Night Shifts and Cancer

 

The World Health Organisation (WHO), in 2007, published a review which identified seven studies suggesting that sleep disruption may be carcinogenic to humans. A number of studies suggested an association between shift work and breast cancer. However, the University of Oxford, funded by the UK Health and Safety Executive, Cancer Research UK and the Medical Research Council, has recently found that ‘working night shifts has “little or no effect” on a woman’s risk of developing breast cancer.[i]

The review looked at data from 10 different countries and pooled the evidence of three large UK-based studies of post-menopausal women, The Million Women Study, EPIC-Oxford and the UK Biobank.

In all three studies, participants were asked about their employment and whether their job involved working night shifts. The answers were categorised into:

  • never/rarely
  • sometimes
  • usually
  • always

The participants were followed via records linked to the NHS Central Registers which provide information on cancer registrations and deaths. The outcomes of interest in this analysis were the first diagnosis of breast cancer or death from breast cancer.

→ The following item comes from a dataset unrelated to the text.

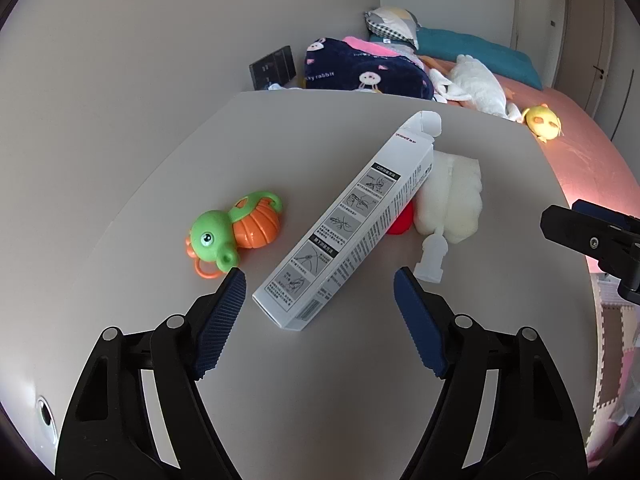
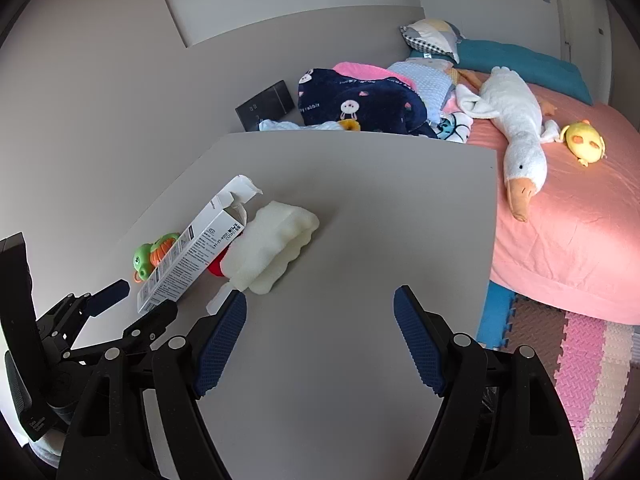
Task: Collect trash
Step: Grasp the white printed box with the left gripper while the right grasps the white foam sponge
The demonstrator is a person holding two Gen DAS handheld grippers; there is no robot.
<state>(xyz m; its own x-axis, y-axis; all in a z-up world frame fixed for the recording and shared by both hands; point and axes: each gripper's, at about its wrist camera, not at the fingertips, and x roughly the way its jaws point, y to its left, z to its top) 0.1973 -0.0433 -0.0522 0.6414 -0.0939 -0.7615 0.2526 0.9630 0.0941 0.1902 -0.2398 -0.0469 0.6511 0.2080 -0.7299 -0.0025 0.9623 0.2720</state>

Overall, it was found across the three studies, that there was no significant link between night shift work for any number of years and risk of breast cancer. Even when combining these results with the seven non-UK studies included in the previous 2007 WHO review, there was still no evidence that night shift work was associated with breast cancer.

The research did point out that the studies reviewed were all observational studies and so the possibility that other health and lifestyle factors associated with night-shift work, such as obesity or smoking, could increase breast cancer risk still can’t  be ruled out.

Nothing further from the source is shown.